SubQ just blew my mind - 12M token context with sub-quadratic attention
Processes 1M tokens 52x faster than FlashAttention and costs under 5% of Claude Opus.
SubQ, developed by an independent team, introduces the first large language model built on a fully sub-quadratic sparse-attention architecture (SSA). This breakthrough enables a 12 million token context window—dwarfing the typical 128K-200K limits of models like GPT-4 or Claude. In benchmarks, SubQ processes 1 million tokens 52x faster than FlashAttention, the standard efficient attention mechanism, while costing under 5% of Claude Opus for equivalent context lengths.

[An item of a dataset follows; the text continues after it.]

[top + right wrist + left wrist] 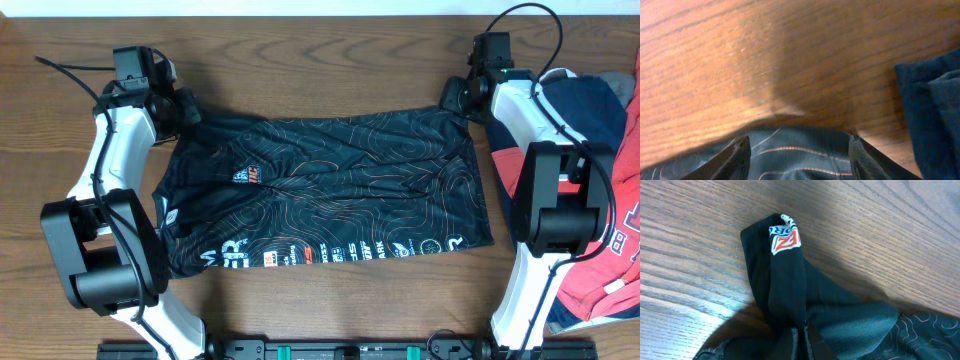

The key innovation is that SSA allocates compute only to the most relevant token relationships, rather than attending to every pair. This linear scaling eliminates the quadratic explosion that normally makes long-context inference prohibitively slow and expensive. For developers, this means agentic coding tools can now hold entire codebases in context without chunking; researchers can feed full-length books or papers into a single prompt. SubQ’s efficiency could democratize access to ultra-long-context AI, shifting the economics of large-scale document analysis and multi-step reasoning tasks.
- 12 million token context window, using fully sub-quadratic sparse-attention (SSA) architecture.
- Processes 1M tokens 52x faster than FlashAttention at under 5% the cost of Claude Opus.
- Linear scaling enables practical long-context tasks like agentic coding with full codebases and research without chunking.
Why It Matters
SubQ eliminates context-window bottlenecks, making ultra-long-context AI affordable and fast for professionals and developers.